La retraite, vous y pensez ?
Ce slogan a animé quelques saisons de publicités télévisées de La Financière de l’Echiquier et retrouve une actualité brûlante avec le train de réformes qui s’annonce. Après plus de 20 ans de tergiversations, les pouvoirs publics français commencent par le plus dur : transformer et adapter les régimes spéciaux, en particulier celui de la SNCF et de ses cheminots… De quoi animer les rues et les conversations au cours des semaines à venir.
Ce phénomène de mobilisation populaire autour du thème de la retraite n’est pas réservé à l’Hexagone, il touche régulièrement les pays du sud de l’Europe, au gré d’élections comme récemment en Italie, ou de prises de conscience comme celles de ces retraités espagnols, grecs ou italiens qui ne cessent de réclamer plus de pouvoir d’achat à des Etats qui n’ont plus les moyens de les satisfaire.
En clair, la retraite, tout le monde y pense, mais sans plus y voir la clé d’une vie meilleure telle que l’envisageaient les bâtisseurs de notre système de solidarité intergénérationnelle. La retraite est source d’inquiétude et non plus une promesse de bonheur.
En anglais, dans le cadre de la vie professionnelle, « retraite » se traduit par retirement, une sorte de mise à l’écart. En français, le mot « retraite » recouvre des concepts plus flous puisqu’il peut aussi bien évoquer un repli stratégique (retreat), un recueillement spirituel ou encore un refuge protecteur. Chacun, selon son éducation et son parcours, choisira sa traduction. L’enjeu qui nous occupe aujourd’hui est l’effort de la communauté destiné à nous aider à vivre notre vie après le travail.

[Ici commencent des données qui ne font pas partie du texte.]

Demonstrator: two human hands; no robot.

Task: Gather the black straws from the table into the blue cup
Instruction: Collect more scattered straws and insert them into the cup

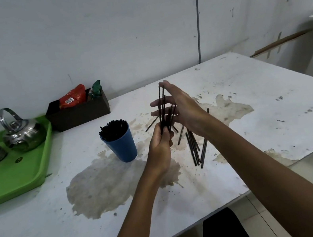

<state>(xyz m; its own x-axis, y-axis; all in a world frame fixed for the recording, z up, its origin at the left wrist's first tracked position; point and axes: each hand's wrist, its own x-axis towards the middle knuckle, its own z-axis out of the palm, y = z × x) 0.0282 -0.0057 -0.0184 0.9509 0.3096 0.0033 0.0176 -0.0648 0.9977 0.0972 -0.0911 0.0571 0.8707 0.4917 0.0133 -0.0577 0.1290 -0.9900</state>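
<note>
Mostly done, by the look of it: cup, mid-table toward the left, is already packed w/ straws. Left hand has fingers curled round the base of a small bunch, held upright above the table. Right hand steadies it, fingers straight, spread. Loose straws left lying nearer the right edge.

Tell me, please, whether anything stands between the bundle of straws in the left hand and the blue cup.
Nothing visible does. The left hand grips the bundle of straws just right of the blue cup, with only bare stained table between them. The cup's mouth is already crowded with straws, which may make insertion tight.
</note>
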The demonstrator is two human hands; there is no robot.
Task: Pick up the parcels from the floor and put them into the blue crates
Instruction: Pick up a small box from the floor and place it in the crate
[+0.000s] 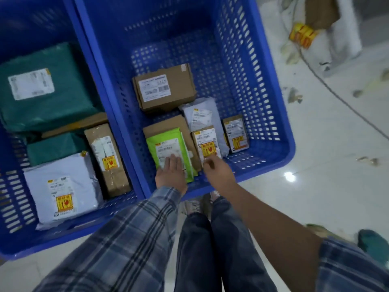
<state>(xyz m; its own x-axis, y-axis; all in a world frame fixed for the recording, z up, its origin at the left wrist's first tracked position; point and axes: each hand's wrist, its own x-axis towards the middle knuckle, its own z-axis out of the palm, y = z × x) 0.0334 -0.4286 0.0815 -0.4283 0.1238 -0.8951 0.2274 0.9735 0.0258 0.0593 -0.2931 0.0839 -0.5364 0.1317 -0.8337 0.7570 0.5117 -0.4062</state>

Ne devrions-nous pas avant tout clarifier ce dernier point plutôt que de réformer par petites touches… ? Quels sont les fondements de notre système de retraite ?
Notre système s’appuie encore aujourd’hui sur des principes établis au lendemain de la Seconde Guerre mondiale. L’ordonnance du 4 octobre 1945 stipule qu’il faut « débarrasser les travailleurs de l’incertitude du lendemain qui crée chez eux un sentiment d’infériorité qui est la base réelle et profonde de la distinction des classes », tandis que la Constitution de 1946 précise dans son préambule : « tout être humain qui, en raison de son âge, de son état physique ou mental, de la situation économique, se trouve dans l’incapacité de travailler a le droit d’obtenir de la collectivité des moyens convenables d’existence ».De généreuses ambitions qui traduisent les espoirs d’une génération qui a survécu à un conflit dévastateur et qui vivra pendant quelques décennies entre deux systèmes économico-politiques frontalement différents.
Cette générosité humaniste, qui se heurte depuis plus de 30 ans à l’évolution démographique et au chômage de masse, n’a pas été revisitée au nom de ces principes politiques d’après-guerre que jamais une équipe au pouvoir n’a eu le courage d’affronter. La France est donc, avec la Grèce, le seul pays d’Europe à n’avoir adopté aucune réforme structurelle ces vingt dernières années…
« Il ne sert à rien de dire “nous avons fait de notre mieux”, il faut réussir à faire ce qui est nécessaire ». Gageons que la sagesse pragmatique de Sir Winston Churchill inspire enfin notre communauté. Battre en retraite n’est plus permis, il est urgent de remettre en cause “l’exception française” qui, seule, justifie encore qu’on n’ouvre pas ce sujet de la réforme de l’Etat Providence.
Et si la retraite devenait l’affaire de chacun ? La seule voie viable est celle de la responsabilisation individuelle, a fortiori pour les jeunes générations qui se demandent déjà comment elles pourraient vivre sur la planète Mars… Acceptons de prendre en main nos responsabilités, avec un système d’épargne-retraite alternatif, un plan individuel de retraite accessible au plus grand nombre… Affaire à suivre.